• Brief:
Keep only those lines of the records that include the string "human".
(Supplied information)
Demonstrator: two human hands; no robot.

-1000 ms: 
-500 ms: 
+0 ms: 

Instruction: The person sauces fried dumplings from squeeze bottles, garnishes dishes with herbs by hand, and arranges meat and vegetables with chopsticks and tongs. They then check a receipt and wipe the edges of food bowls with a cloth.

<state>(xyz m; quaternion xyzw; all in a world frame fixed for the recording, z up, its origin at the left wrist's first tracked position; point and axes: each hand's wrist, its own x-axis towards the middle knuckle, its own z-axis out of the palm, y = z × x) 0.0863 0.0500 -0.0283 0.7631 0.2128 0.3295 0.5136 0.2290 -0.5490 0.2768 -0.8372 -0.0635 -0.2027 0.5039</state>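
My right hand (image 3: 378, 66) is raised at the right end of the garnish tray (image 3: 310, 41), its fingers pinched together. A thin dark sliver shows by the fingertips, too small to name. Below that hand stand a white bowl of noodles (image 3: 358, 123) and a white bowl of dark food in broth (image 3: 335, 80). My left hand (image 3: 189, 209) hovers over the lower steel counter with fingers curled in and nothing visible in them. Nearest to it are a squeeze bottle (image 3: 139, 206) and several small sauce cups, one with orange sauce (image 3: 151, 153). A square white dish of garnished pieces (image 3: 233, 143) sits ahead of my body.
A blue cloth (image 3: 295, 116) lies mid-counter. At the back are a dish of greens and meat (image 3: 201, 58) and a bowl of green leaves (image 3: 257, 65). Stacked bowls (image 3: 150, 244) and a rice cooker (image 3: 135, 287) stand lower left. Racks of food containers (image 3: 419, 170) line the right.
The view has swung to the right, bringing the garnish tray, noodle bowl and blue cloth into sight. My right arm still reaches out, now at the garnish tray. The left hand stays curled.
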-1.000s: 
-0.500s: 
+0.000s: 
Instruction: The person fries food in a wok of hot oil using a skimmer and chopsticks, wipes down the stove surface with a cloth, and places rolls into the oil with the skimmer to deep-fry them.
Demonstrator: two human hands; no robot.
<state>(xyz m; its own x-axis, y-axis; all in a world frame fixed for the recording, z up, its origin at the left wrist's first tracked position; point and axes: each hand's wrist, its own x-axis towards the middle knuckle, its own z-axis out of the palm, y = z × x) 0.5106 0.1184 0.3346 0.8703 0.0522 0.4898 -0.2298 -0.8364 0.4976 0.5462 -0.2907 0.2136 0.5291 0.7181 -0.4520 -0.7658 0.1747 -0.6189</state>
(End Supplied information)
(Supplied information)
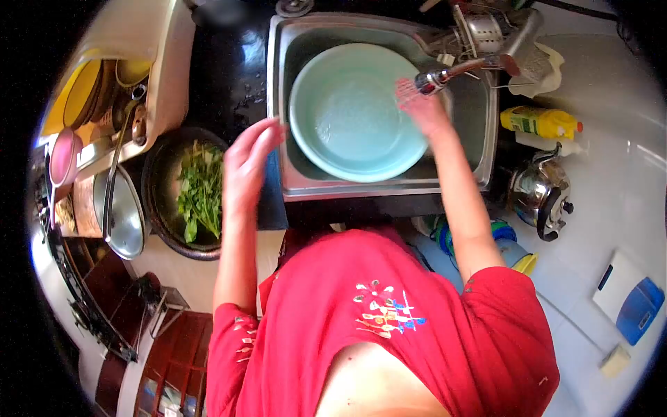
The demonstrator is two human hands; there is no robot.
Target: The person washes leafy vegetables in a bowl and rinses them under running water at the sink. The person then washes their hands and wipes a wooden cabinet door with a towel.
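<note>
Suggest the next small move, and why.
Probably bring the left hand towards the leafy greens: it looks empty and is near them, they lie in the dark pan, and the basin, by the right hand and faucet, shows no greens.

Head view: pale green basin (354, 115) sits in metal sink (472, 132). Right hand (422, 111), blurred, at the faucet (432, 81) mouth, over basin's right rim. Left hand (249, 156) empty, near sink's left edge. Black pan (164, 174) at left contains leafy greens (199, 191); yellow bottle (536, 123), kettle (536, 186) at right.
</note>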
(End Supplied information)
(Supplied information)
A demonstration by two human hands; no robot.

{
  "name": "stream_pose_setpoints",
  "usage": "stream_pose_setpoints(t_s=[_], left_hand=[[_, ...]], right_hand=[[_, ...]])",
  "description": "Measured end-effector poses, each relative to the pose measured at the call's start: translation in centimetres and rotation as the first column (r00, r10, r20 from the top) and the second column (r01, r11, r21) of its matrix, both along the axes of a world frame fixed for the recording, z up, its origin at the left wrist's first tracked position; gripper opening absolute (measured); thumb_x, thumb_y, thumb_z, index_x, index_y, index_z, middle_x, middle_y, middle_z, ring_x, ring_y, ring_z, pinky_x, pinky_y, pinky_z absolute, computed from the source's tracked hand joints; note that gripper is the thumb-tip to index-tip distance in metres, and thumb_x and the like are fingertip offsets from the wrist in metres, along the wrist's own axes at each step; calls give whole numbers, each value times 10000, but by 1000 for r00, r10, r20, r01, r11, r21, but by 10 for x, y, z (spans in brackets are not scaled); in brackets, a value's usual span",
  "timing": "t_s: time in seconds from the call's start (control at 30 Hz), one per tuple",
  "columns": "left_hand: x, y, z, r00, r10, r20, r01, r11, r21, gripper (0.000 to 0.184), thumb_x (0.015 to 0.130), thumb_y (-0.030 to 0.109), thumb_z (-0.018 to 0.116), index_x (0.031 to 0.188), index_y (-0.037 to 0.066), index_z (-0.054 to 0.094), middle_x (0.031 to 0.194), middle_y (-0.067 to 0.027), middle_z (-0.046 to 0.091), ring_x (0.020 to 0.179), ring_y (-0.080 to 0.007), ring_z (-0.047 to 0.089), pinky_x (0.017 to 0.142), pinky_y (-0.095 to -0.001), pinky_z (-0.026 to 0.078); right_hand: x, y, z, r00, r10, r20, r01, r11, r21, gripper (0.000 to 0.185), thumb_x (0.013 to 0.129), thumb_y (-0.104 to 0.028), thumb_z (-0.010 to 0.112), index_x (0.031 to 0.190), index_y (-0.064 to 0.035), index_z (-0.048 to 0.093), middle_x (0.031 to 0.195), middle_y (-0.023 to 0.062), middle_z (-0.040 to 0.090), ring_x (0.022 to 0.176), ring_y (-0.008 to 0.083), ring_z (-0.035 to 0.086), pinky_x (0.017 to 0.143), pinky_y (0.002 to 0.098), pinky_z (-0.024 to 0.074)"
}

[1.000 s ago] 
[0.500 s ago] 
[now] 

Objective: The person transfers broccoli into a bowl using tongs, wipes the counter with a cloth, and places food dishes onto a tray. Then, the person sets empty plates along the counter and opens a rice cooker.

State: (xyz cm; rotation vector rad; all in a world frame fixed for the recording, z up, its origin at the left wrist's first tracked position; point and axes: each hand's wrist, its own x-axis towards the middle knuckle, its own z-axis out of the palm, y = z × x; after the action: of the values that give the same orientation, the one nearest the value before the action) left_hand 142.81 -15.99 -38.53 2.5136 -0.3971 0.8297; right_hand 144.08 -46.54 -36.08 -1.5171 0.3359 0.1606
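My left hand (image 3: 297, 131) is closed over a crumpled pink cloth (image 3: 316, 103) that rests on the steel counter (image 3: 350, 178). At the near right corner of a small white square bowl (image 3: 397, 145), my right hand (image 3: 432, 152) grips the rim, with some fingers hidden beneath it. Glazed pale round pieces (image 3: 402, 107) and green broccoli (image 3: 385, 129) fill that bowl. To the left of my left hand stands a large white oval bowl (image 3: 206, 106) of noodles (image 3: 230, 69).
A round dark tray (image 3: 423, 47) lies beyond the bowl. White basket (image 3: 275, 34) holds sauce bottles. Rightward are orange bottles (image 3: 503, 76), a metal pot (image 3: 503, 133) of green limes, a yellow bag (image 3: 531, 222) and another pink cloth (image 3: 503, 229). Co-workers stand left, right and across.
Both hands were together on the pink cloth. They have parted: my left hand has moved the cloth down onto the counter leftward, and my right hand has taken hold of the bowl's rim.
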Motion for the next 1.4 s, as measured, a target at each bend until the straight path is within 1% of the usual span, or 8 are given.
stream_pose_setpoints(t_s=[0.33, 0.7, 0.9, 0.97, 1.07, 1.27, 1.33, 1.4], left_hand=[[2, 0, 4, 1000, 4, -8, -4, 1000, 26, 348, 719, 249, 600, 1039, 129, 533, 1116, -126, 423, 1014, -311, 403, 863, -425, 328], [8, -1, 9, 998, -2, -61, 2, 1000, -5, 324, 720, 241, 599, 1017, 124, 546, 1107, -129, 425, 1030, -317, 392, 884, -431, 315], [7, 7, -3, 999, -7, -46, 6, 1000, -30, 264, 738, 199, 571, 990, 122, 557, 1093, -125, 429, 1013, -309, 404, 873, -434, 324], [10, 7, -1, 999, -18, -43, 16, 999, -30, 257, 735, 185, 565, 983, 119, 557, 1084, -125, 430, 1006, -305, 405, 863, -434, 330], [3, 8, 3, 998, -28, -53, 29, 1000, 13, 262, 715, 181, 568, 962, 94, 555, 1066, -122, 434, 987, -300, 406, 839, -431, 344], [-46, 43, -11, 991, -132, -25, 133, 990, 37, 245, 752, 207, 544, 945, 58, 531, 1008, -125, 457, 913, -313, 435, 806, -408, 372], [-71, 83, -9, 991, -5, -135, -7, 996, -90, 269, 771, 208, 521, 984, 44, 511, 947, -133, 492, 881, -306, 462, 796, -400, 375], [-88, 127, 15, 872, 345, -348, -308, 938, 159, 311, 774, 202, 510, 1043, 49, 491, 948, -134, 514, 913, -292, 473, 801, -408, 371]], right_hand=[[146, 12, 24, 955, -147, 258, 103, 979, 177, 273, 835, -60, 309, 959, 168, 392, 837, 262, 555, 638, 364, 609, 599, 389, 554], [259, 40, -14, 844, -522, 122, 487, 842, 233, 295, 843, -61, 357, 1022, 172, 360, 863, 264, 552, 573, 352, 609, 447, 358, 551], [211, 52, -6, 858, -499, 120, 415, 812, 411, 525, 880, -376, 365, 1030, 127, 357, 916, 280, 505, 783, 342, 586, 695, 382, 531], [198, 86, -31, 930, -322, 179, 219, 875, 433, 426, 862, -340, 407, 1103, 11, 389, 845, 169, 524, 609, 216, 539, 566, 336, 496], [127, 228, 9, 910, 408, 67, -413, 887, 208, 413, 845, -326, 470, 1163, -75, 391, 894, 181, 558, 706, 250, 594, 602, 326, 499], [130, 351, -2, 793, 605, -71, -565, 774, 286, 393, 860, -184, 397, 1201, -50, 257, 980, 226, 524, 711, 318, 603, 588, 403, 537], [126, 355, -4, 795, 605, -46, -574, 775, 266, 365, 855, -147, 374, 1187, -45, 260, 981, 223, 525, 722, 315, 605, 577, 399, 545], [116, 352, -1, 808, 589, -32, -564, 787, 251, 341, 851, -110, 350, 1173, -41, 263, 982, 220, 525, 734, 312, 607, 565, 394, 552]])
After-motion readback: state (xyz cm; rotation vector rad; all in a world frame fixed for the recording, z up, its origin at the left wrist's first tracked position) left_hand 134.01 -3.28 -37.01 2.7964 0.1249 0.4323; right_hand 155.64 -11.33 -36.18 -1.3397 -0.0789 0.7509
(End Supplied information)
• Response to this task:
Demonstrator: two human hands; no robot.
Demonstrator: two human hands; no robot.
The demonstrator is two human hands; there is no robot.
A demonstration by two human hands; no robot.

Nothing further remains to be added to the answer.